È una richiesta che le parti sociali, in primis la CGIL di Susanna Camusso, hanno da diverso tempo richiesto al governo insieme a quella che divide le diverse componenti, ovvero la possibilità di ottenere il reintegro a fronte di un licenziamento di questo tipo.
Infatti, nel testo originale del disegno di legge il reintegro non compariva tanti che il giudice laddove accerti l’insussistenza del giustificato motivo oggettivo ordina il pagamento di un’indennità risarcitoria onnicomprensiva, tra 15 e 27 mensilità di retribuzione e non il reintegro.
Ricordiamo che nel testo messo a punto dal governo il licenziamento per giustificato motivo oggettivo, anche chiamato per motivi economici, secondo la legge 604/1966 è sostenuto da ragioni che attengono all’ attività produttiva, all’organizzazione del lavoro e al regolare funzionamento di essa. Il giustificato motivo oggettivo di licenziamento oggi è rimesso alla valutazione del datore di lavoro, senza alcuna ingerenza da parte del giudice circa la scelta dei criteri di gestione dell’impresa, in quanto questi sono considerati espressione della libertà di iniziativa economica dell’ imprenditore in base all’articolo 41 della Costituzione. Al giudice, insomma, spetta soltanto il controllo circa l’ effettiva sussistenza del motivo addotto dal datore sul quale grava l’onere di provare l’inutilità della singola posizione e l’impossibilità di adibire il lavoratore in altra collocazione.

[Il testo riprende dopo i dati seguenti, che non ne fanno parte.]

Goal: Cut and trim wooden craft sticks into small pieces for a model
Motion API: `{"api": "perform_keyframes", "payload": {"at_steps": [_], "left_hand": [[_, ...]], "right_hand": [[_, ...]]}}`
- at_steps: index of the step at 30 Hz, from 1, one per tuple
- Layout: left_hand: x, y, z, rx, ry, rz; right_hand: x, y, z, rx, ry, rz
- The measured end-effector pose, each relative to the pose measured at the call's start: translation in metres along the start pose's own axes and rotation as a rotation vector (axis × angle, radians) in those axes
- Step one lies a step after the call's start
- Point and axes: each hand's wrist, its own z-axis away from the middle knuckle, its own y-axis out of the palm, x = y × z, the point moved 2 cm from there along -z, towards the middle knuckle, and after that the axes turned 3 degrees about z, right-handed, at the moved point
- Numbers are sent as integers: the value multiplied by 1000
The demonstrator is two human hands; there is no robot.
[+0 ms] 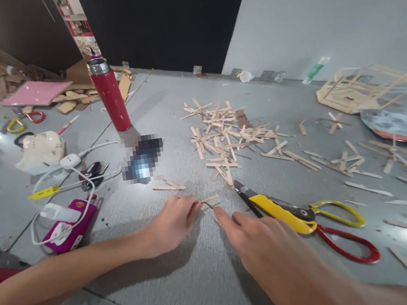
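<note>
My left hand (176, 223) is closed in a pinch on small wooden sticks (210, 199), whose pale ends stick out past the fingertips. The index fingertip of my right hand (254, 239) meets the end of a thin stick there; its other fingers are curled and the thumb is hidden. Just beyond the right hand lie large scissors (349, 243) with one yellow and one red handle. A yellow utility knife (279, 212) rests against them, partly behind that hand. A few cut sticks (169, 185) lie just past my left hand.
A pile of joined stick pieces (227, 133) spreads ahead, with a stick frame (365, 87) at far right. To the left are a red bottle (110, 97), a blurred lit phone (143, 160), keys (92, 174), a purple power bank (72, 225) and a white cable (97, 147).
</note>
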Motion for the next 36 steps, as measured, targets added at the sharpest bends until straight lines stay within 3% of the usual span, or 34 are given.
{"api": "perform_keyframes", "payload": {"at_steps": [4, 6, 10, 13, 17, 20, 22, 24, 27, 36], "left_hand": [[1, 1, 0, -31, 36, 20], [4, 0, -1, -17, -47, 99], [9, -1, -3, 25, -228, 257], [9, -2, -3, 18, -247, 362], [2, -6, -2, 9, -240, 575], [-10, -11, 2, 66, -172, 747], [-19, -14, 6, 104, -152, 833], [-27, -15, 11, 153, -143, 872], [-33, -16, 18, 223, -152, 895], [-39, -19, 29, 373, -203, 1070]], "right_hand": [[-8, -1, -5, 126, 2, -85], [-8, 2, -1, 90, 8, -76], [-4, 15, 23, -210, -31, -38], [-9, 28, 35, -301, -46, -93], [-33, 35, 27, -500, 235, -273], [-51, 34, 15, -661, 390, -625], [-55, 35, 6, -597, 402, -960], [-50, 37, -2, -436, 361, -1271], [-39, 37, -7, -300, 305, -1555], [-26, 29, 3, -270, 320, -1653]]}}
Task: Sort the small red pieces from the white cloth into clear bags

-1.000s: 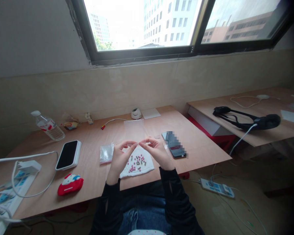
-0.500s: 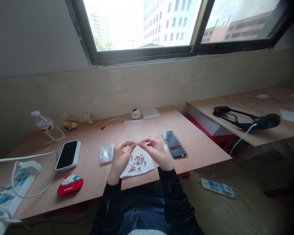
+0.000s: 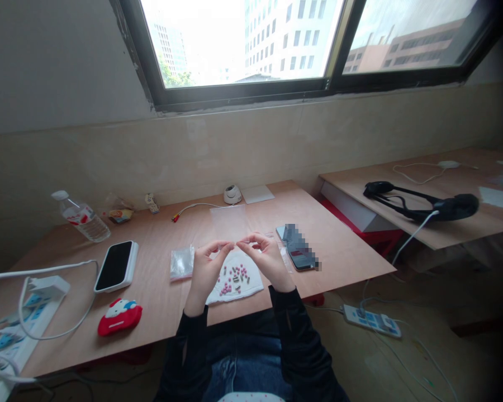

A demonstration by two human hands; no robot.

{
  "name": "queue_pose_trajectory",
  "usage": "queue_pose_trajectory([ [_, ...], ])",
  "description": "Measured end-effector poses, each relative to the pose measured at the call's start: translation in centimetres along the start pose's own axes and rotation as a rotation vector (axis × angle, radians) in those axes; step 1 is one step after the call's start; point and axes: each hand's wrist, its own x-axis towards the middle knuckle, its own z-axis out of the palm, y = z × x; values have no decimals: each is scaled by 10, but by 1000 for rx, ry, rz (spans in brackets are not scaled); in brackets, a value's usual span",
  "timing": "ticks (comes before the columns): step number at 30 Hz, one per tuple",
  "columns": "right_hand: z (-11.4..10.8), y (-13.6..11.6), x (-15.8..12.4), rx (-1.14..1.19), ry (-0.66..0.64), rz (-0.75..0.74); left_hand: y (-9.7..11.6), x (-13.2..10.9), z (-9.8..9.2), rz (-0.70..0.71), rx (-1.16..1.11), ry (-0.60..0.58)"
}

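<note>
My left hand (image 3: 208,270) and my right hand (image 3: 267,260) meet fingertip to fingertip above a white cloth (image 3: 251,287). Both are closed in a pinch, thumb against forefinger. Whatever lies between the fingertips is too small to make out. On the cloth below are scattered several pink beads (image 3: 226,288) and small metallic tube-like pieces (image 3: 238,288). A clear plastic bag (image 3: 181,263) lies just left of my left hand. Beyond my hands is a clear flat plastic sheet or bag (image 3: 227,219).
A smartphone (image 3: 299,248) lies right of the cloth. To the left are a white-cased device (image 3: 116,266), a red character pouch (image 3: 120,317), a water bottle (image 3: 84,216) and a power strip (image 3: 37,312). A dome camera (image 3: 232,194) sits at the back; a black headset-like device (image 3: 419,202) rests on the other table.
Both hands stay almost in place, fingertips still together. The view has shifted very slightly; the things on the table have not moved.
</note>
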Motion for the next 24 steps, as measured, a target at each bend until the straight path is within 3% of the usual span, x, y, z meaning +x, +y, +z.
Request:
queue_pose_trajectory([
  [9, -1, -1, -1, 27, -30, 10, 0, -3, 0, -115, -256, -77],
  [24, 6, 4, -1, 24, 21, -13, -2, -2, 3, -113, -242, -25],
])
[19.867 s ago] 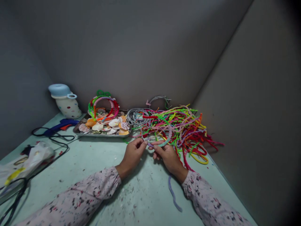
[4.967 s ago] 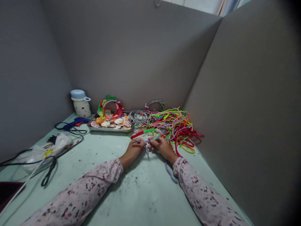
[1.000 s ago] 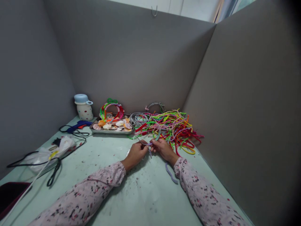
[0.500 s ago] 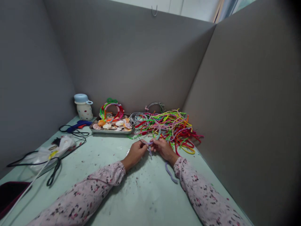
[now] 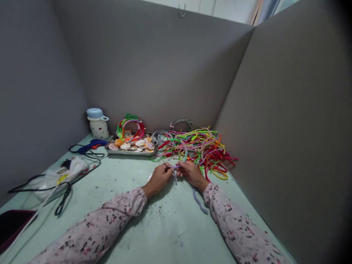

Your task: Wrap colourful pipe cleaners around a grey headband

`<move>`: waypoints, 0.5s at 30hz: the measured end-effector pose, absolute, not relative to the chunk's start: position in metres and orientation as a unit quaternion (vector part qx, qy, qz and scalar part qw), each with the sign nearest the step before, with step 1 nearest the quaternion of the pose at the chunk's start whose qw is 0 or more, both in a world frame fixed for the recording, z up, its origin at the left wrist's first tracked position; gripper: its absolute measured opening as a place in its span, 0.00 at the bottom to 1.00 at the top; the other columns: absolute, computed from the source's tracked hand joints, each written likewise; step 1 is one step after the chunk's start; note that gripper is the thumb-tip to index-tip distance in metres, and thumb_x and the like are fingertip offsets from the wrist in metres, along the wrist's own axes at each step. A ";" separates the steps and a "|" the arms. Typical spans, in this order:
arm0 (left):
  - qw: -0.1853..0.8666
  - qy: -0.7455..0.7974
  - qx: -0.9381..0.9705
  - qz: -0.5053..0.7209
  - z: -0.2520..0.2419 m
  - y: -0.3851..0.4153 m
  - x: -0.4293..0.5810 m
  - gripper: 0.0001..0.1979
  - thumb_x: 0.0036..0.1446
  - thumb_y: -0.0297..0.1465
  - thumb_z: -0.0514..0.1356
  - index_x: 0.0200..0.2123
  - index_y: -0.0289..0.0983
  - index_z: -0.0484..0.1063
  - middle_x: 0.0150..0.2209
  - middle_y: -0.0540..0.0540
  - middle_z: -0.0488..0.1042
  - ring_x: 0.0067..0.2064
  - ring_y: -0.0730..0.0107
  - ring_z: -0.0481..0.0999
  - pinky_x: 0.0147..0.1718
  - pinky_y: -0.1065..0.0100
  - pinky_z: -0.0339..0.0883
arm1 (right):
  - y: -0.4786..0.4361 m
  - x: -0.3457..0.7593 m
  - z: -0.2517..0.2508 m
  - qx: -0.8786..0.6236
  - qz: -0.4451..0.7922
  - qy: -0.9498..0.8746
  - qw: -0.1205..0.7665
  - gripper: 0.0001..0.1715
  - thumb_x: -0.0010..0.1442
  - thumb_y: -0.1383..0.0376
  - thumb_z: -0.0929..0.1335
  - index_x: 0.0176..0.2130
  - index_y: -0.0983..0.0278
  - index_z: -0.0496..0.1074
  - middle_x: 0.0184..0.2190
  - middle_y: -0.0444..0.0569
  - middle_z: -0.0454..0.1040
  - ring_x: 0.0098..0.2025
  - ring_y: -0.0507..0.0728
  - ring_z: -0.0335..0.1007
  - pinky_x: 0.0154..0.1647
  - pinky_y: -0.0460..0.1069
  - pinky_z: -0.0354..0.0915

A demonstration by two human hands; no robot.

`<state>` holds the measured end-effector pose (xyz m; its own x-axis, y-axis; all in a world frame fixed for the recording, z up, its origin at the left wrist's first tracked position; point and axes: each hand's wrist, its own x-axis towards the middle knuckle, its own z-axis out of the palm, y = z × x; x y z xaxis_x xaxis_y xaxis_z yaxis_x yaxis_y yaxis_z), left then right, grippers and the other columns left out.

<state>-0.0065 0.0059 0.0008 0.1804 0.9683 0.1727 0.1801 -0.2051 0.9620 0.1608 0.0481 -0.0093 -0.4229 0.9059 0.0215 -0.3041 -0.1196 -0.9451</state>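
Both hands meet over the middle of the table, pinching a lilac pipe cleaner between them. My left hand closes thumb and fingers on its left part, where a thin wire end sticks up. My right hand grips it a short way to the right. One lilac end hangs down between the hands. A curved pale green band rises just beyond the fingers and looks joined to the held piece. Beside my right wrist, another lilac length lies on the table.
Behind the hands lies a heap of coloured pipe cleaners, with coiled grey wire to its left. A metal tray holds shells and colourful hoops. At left are a bottle, a blue tool, black cable and a plastic bag. Grey panels enclose the table.
Both hands stay almost in place with their grip on the lilac pipe cleaner. Its hanging end has shifted very slightly.
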 end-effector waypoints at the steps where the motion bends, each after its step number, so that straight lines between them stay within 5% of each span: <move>1: 0.437 0.454 0.632 0.452 0.000 0.007 -0.006 0.13 0.56 0.39 0.55 0.30 0.34 0.67 0.18 0.54 0.63 0.19 0.76 0.60 0.19 0.73 0.54 | 0.048 0.161 -0.009 -0.303 0.685 -0.492 0.443 0.16 0.54 0.55 0.71 0.32 0.66 0.75 0.23 0.47 0.74 0.22 0.50 0.69 0.20 0.43 0.60; 15: 0.385 0.484 0.626 0.476 0.000 0.009 -0.005 0.10 0.53 0.35 0.57 0.28 0.34 0.70 0.20 0.52 0.67 0.21 0.75 0.63 0.22 0.73 0.57 | 0.048 0.161 -0.010 -0.312 0.676 -0.494 0.449 0.16 0.54 0.54 0.71 0.32 0.65 0.73 0.23 0.46 0.73 0.22 0.50 0.69 0.20 0.43 0.61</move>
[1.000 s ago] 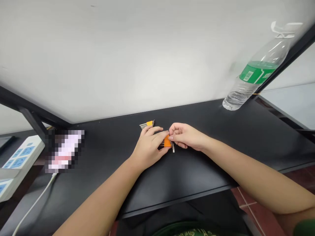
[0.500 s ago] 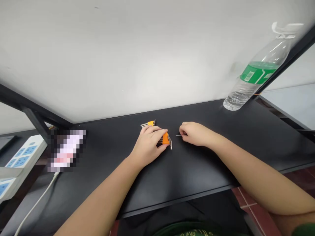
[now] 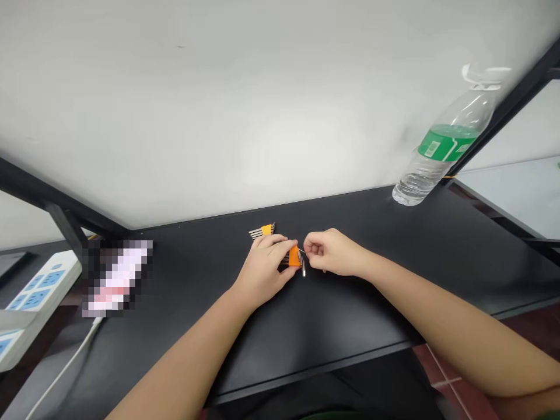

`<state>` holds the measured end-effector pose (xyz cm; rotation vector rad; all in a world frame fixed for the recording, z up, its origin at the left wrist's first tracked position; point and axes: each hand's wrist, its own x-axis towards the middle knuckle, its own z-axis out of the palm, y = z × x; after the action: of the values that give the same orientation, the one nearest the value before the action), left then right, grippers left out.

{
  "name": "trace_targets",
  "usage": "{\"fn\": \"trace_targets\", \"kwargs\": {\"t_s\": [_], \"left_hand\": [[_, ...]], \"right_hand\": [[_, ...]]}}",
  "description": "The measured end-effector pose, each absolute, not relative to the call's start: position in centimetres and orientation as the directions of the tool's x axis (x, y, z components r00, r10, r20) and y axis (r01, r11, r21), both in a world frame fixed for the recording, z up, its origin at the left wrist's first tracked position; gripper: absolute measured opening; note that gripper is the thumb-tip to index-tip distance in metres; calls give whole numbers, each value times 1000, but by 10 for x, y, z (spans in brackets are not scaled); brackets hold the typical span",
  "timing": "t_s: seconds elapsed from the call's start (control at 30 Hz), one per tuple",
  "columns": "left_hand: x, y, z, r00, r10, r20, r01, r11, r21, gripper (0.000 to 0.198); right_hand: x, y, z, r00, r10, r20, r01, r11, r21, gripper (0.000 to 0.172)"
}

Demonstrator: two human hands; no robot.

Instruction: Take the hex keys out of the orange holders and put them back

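My left hand (image 3: 262, 271) is closed around an orange hex key holder (image 3: 294, 256) with several metal L-shaped keys in it, their bent ends pointing right. Just right of it, my right hand (image 3: 330, 252) pinches a thin hex key (image 3: 302, 251). The tip of that thin key reaches the holder's right side; whether it sits in a slot is too small to tell. Behind my left hand lies a second hex key set (image 3: 266, 230) with a yellow-orange holder, partly covered by my fingers.
On the black table (image 3: 350, 326), a large water bottle (image 3: 437, 157) with a green label stands at the back right. A phone (image 3: 118, 274), blurred out, lies at left with a white cable (image 3: 65, 367). A power strip (image 3: 41, 303) is at the far left. Behind rises a pale wall (image 3: 219, 116).
My right hand has moved left with the thin hex key, up to the orange holder. My left hand keeps its hold on the holder. The camera view has tilted slightly.
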<state>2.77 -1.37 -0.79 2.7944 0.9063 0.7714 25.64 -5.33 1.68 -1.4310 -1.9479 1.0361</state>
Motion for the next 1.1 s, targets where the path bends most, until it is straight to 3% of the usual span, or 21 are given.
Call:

L’articolo 18, come modificato dal governo, esclude il reintegro e offre al lavoratore la sola possibilità dell’indennizzo nel caso in cui venga accertata, davanti al giudice, l’insussistenza del motivo economico addotto dal datore di lavoro. C’è però la possibilità che il lavoratore ricorra al giudice per verificare se il motivo economico nasconda in realtà un motivo discriminatorio o disciplinare.
In realtà, nel testo messo a punto di nuovo dal Ministro del Lavoro, l’onere di provare è ora di nuovo a carico del datore di lavoro.
Secondo Corriere della Sera, la norma ora reciterebbe così
Qualora si accerti che il licenziamento è stato determinato da ragioni discriminatorie o disciplinari, il giudice applica la relativa tutela
Nel caso in cui la tesi del lavoratore risulti fondata, si applicherà la tutela prevista per gli altri licenziamenti, cioè il reintegro, nel caso dei discriminatori, e il reintegro o l’indennizzo, nel caso dei disciplinari. Non solo, la conciliazione ora diventa obbligatoria allo scopo di evitare l’instaurazione delle cause giudiziarie e di risolverle con un rito accelerato. La procedura di conciliazione sarà obbligatoria per tutti i licenziamenti di tipo economico, mentre finora, il tentativo di conciliazione è stato facoltativo.